[[ Material provided open ]]

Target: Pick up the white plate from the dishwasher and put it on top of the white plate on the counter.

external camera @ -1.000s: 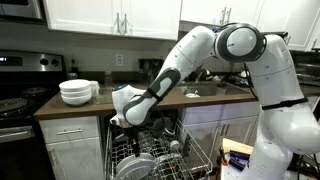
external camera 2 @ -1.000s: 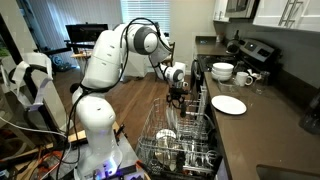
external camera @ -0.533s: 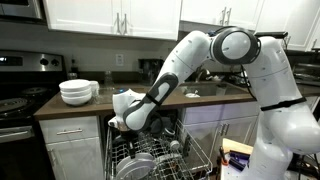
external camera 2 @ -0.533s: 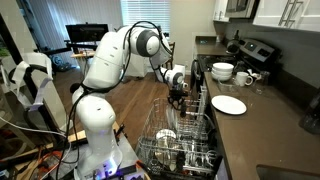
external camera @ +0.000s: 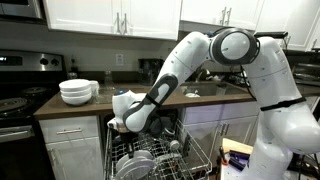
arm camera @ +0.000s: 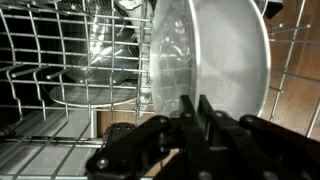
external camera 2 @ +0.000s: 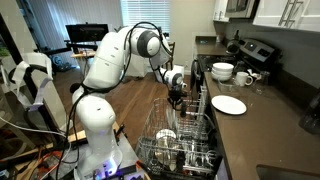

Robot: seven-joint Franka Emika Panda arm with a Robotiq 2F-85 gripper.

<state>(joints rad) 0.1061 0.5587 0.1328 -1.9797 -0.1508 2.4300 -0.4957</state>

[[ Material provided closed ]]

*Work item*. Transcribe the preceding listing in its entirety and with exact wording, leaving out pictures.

*Result below*.
Target: Pick up the white plate from the dishwasher and put it on top of the white plate on the counter.

external camera @ -1.000s: 
external camera 2 @ -1.000s: 
external camera @ -0.533s: 
external camera 2 @ -0.533s: 
external camera @ +0.000s: 
arm camera @ +0.000s: 
external camera 2 @ +0.000s: 

Robot: seven-joint Franka Emika Panda arm with a Robotiq 2F-85 gripper.

<state>(joints rad) 0.1061 0.5587 0.1328 -1.9797 -0.1508 2.4300 -0.4957</state>

At this stage, the exercise is finished.